= Beginning of Section =
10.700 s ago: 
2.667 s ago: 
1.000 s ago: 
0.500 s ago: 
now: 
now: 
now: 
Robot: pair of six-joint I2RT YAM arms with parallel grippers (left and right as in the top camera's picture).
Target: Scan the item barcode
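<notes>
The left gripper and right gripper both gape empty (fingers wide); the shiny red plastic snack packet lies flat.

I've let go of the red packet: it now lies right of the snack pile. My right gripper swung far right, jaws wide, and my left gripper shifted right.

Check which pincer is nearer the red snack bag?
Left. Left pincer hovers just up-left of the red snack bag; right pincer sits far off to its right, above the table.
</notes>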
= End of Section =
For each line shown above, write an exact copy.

10.700 s ago: 
2.667 s ago: 
1.000 s ago: 
0.500 s ago: 
now: 
now: 
now: 
Robot: pair of six-joint I2RT YAM arms with parallel grippers (left and right as in the top camera's picture).
Target: Scan the item barcode
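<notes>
The left gripper and right gripper both gape empty (fingers wide); the shiny red plastic snack packet lies flat.

I've let go of the red packet: it now lies right of the snack pile. My right gripper swung far right, jaws wide, and my left gripper shifted right.

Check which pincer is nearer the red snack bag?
Left. Left pincer hovers just up-left of the red snack bag; right pincer sits far off to its right, above the table.
</notes>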

What the exercise required has been answered in full.